It is spring…well, according to the calendar. The news of snow from the local meteorologists and my students climbing the walls for well over a week finally put me over the proverbial edge. With six weeks of school still before us I knew I had to do SOMETHING to make a positive change. Who better to go to than the experts—my students?
The symptoms: loud classroom environment, constant talking, uncompleted work, repeated questions on procedures and directions, students snapping at each other, teacher snapping at kids.
The tools: I set up a quick survey on surveymonkey.com and had my students fill it out.
- What makes it hard for you to learn?
- What makes it fun for you to learn?
- How do you show you are working, on task, and learning?
- Where do you learn best?
- What is a reward for working hard?
- What crazy thing would you like to see Ms. Rice do?

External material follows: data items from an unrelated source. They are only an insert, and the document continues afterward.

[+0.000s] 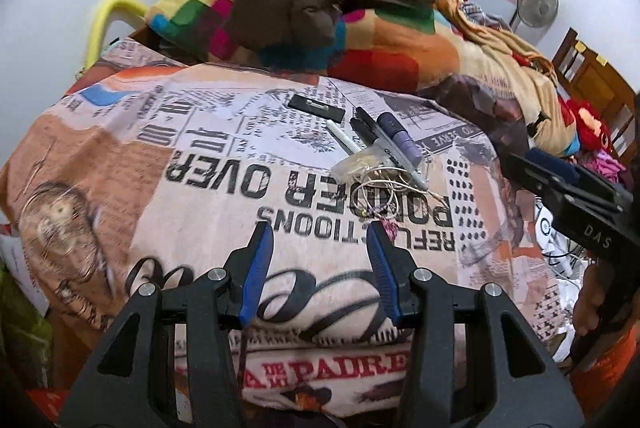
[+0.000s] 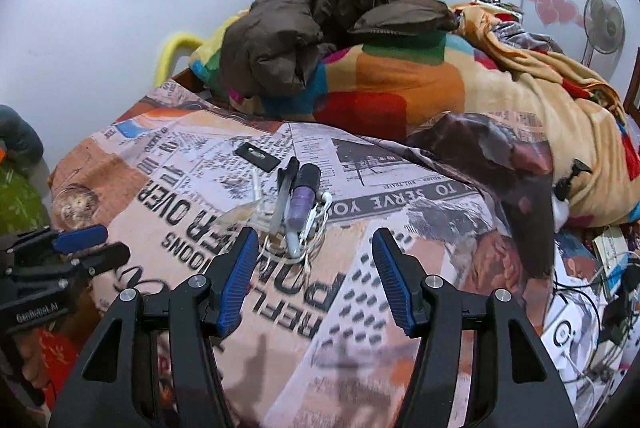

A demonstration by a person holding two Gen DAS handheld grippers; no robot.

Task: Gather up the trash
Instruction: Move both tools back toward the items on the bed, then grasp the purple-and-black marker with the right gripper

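left tongs (image 1: 318,228): released, nothing between pads
right tongs (image 2: 314,236): released, nothing held
clear wrapper (image 1: 354,161): on bedspread (image 1: 180,220), touching pens (image 1: 390,144) and cord (image 1: 384,188)
bearing, left view: 1 o'clock, near
bearing, right view: wrapper (image 2: 244,214) at 11 o'clock, just beside left pad
pen axis: 11-to-5 in left view
nearer: probably right

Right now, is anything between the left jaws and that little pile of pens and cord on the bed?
Nothing visible. Only bare newspaper-print sheet lies between the open left gripper and the pile. The right gripper, also open and empty, is off to the side.
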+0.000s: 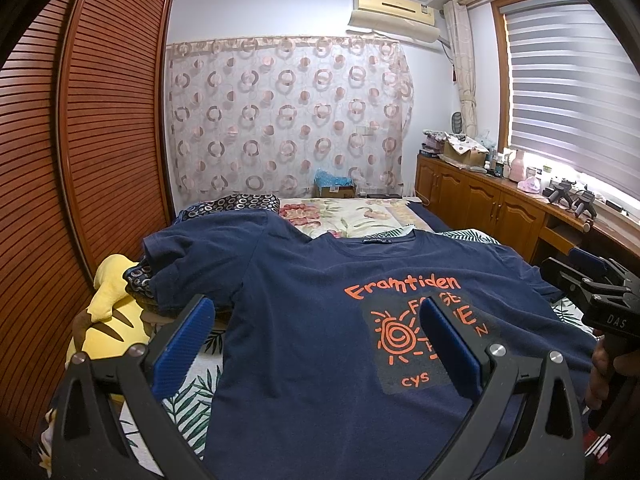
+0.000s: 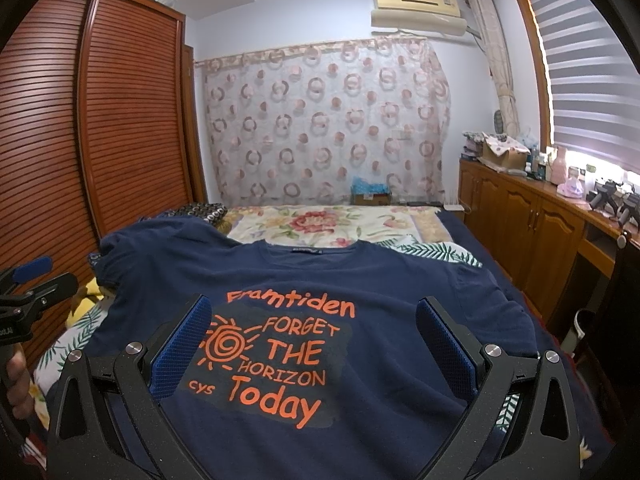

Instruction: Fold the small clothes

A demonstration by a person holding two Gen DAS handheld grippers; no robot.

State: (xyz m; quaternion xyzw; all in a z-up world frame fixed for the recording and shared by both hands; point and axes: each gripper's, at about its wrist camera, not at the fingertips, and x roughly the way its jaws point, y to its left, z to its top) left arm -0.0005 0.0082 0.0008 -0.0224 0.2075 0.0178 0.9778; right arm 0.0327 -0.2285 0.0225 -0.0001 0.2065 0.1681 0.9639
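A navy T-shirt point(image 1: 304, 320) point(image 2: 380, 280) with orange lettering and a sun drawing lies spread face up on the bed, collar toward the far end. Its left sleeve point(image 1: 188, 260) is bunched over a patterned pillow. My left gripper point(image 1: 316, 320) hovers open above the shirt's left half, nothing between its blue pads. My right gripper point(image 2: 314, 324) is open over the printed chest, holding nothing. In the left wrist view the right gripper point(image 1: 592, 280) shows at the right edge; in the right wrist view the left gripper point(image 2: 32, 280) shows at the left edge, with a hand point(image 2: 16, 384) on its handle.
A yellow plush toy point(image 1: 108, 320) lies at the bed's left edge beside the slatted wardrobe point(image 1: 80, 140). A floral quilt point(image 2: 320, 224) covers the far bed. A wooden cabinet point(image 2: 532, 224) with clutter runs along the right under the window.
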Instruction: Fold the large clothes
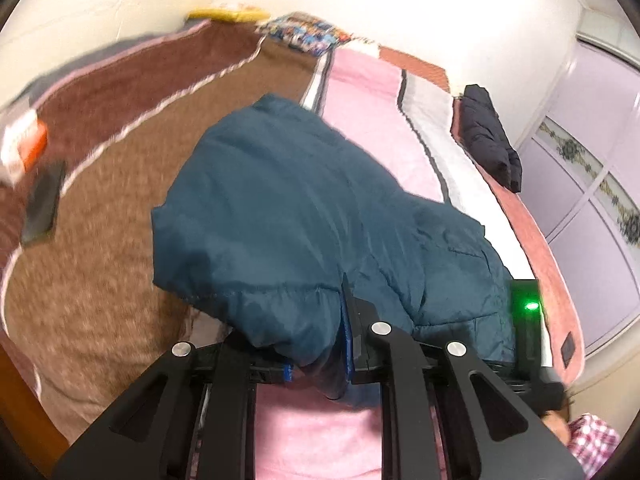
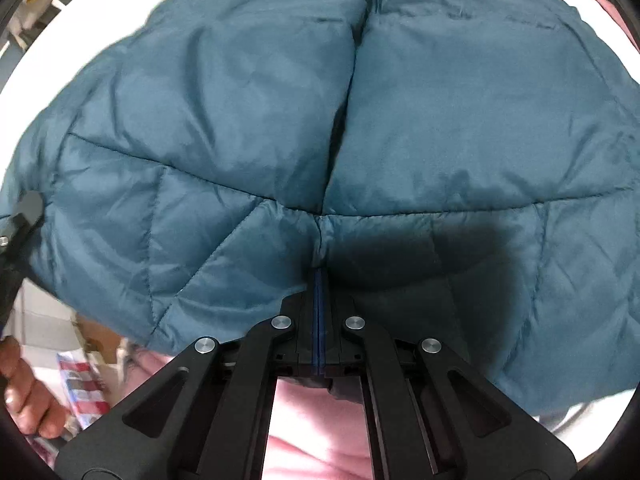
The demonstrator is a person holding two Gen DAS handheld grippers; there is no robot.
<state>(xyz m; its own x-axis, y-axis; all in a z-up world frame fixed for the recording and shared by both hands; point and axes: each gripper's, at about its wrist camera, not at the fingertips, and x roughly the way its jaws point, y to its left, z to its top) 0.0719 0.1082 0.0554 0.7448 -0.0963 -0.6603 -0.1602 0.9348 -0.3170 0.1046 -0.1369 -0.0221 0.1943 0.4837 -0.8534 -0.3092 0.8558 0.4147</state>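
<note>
teal quilted jacket (image 2: 440, 112), no legible label, perhaps

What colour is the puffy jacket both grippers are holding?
Teal blue, quilted jacket, clearest in the right wrist view.

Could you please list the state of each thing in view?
Teal jacket: lifted, held by both grippers.
Left gripper: shut on jacket's edge.
Right gripper: shut on jacket's seam.
Black garment: bundled, lying on bed.
Bed: covered with blankets.

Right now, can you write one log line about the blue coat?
left gripper: shut on teal jacket | right gripper: shut on teal jacket | jacket lifted over bed
</note>
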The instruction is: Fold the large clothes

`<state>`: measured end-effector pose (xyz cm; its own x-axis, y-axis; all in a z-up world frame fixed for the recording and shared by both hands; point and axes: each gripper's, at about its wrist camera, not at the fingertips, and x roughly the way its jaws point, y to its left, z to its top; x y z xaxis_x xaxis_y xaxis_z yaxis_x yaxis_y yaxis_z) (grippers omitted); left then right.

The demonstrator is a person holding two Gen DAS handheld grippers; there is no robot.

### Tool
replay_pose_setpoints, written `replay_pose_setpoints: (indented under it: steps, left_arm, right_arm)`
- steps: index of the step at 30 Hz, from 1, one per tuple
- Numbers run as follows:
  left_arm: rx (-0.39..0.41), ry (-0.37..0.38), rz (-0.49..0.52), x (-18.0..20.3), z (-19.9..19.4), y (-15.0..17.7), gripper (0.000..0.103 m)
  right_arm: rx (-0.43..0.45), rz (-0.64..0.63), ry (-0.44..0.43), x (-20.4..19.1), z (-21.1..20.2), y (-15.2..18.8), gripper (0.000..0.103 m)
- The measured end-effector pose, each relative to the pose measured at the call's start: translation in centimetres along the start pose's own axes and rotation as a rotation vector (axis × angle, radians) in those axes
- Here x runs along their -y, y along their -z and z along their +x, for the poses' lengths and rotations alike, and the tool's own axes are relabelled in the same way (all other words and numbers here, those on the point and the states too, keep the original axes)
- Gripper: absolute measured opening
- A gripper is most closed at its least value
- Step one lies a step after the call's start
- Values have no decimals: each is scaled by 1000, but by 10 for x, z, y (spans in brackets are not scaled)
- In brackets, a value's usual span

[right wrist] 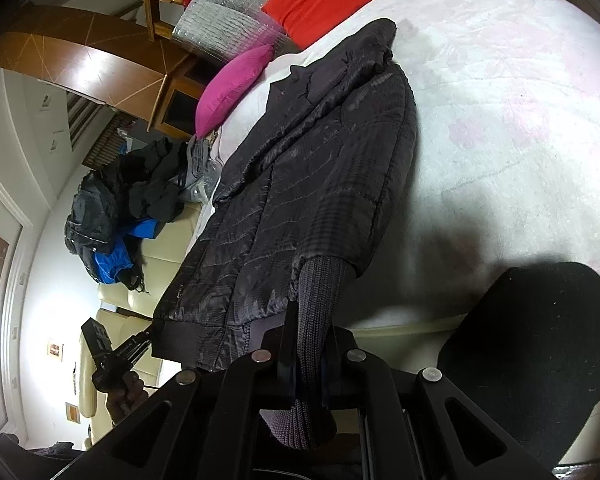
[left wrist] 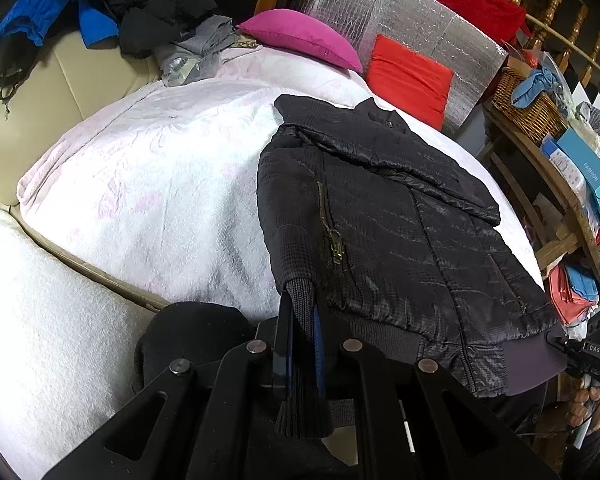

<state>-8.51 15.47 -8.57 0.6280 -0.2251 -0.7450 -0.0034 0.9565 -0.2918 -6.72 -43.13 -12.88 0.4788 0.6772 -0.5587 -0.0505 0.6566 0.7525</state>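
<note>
Both sets of jaws are clenched on knit cuffs of the black jacket: the left gripper pinches the ribbed cuff of one sleeve, and the right gripper pinches the other cuff the same way. How much of each cuff lies between the pads is hard to make out, since the dark knit hangs down past the jaws and hides the fingertips. From the left, the jacket's near side is cut across by the left gripper's frame, so the waistband is only partly seen; a black rounded shape left of the jacket's hem is too dark to name. The jacket lies flat on the pale pink-and-white blanket, front up, its long axis running from the waistband nearest the grippers to the collar at the far end, which points toward the red cushion. One sleeve lies folded across the chest below the collar. A pocket zip shows on the jacket's left half. Beyond the collar and to its left sits a magenta pillow, and farther left of the jacket a heap of dark and blue clothes, its pieces impossible to tell apart. Right of the jacket stands a crowded wooden shelf, cut off at the edge.
</note>
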Motion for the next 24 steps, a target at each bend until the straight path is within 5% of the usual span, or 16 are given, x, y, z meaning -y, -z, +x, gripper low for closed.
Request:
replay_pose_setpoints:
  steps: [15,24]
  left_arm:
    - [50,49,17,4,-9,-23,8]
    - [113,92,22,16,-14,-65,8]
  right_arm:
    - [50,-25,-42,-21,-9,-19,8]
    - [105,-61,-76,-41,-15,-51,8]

The diagnosis: I looked at the results of the survey and saw a few repeated concerns. You can view our results here on my blog. The students reported being distracted by neighbors, a loud noise level, and being unsure of directions. They would like to have Ms. Rice come to gym class with them.
The solution: I showed the students the results of our survey and we talked about responsibilities. They agreed to take responsibility for noise, being prepared for lessons, and listening. I agreed to be responsible for giving clear directions, writing directions on the board, and waiting for everyone to be ready before starting lessons. I went back into August mode with clearly stating expectations, reminding them what to get out, and waiting for everyone to be looking at me before beginning.
This week has been wonderful, except for snow in the forecast again, and our classroom is back to being a thriving learning environment. We had all slipped into a comfort level that was not productive. We were too familiar and comfortable with each other. Taking a step back and reminding students of the expectations has changed the climate in our classroom.
As spring rushes by and summer approaches, be sure to think about the atmosphere in your room. How do you want the year to end? What do you want your students to remember? What feelings are important for them to take away? How will your decisions to slow down impact their future? Don’t be afraid to ask your students what they need. Their answers may be the best diagnostic you ever find.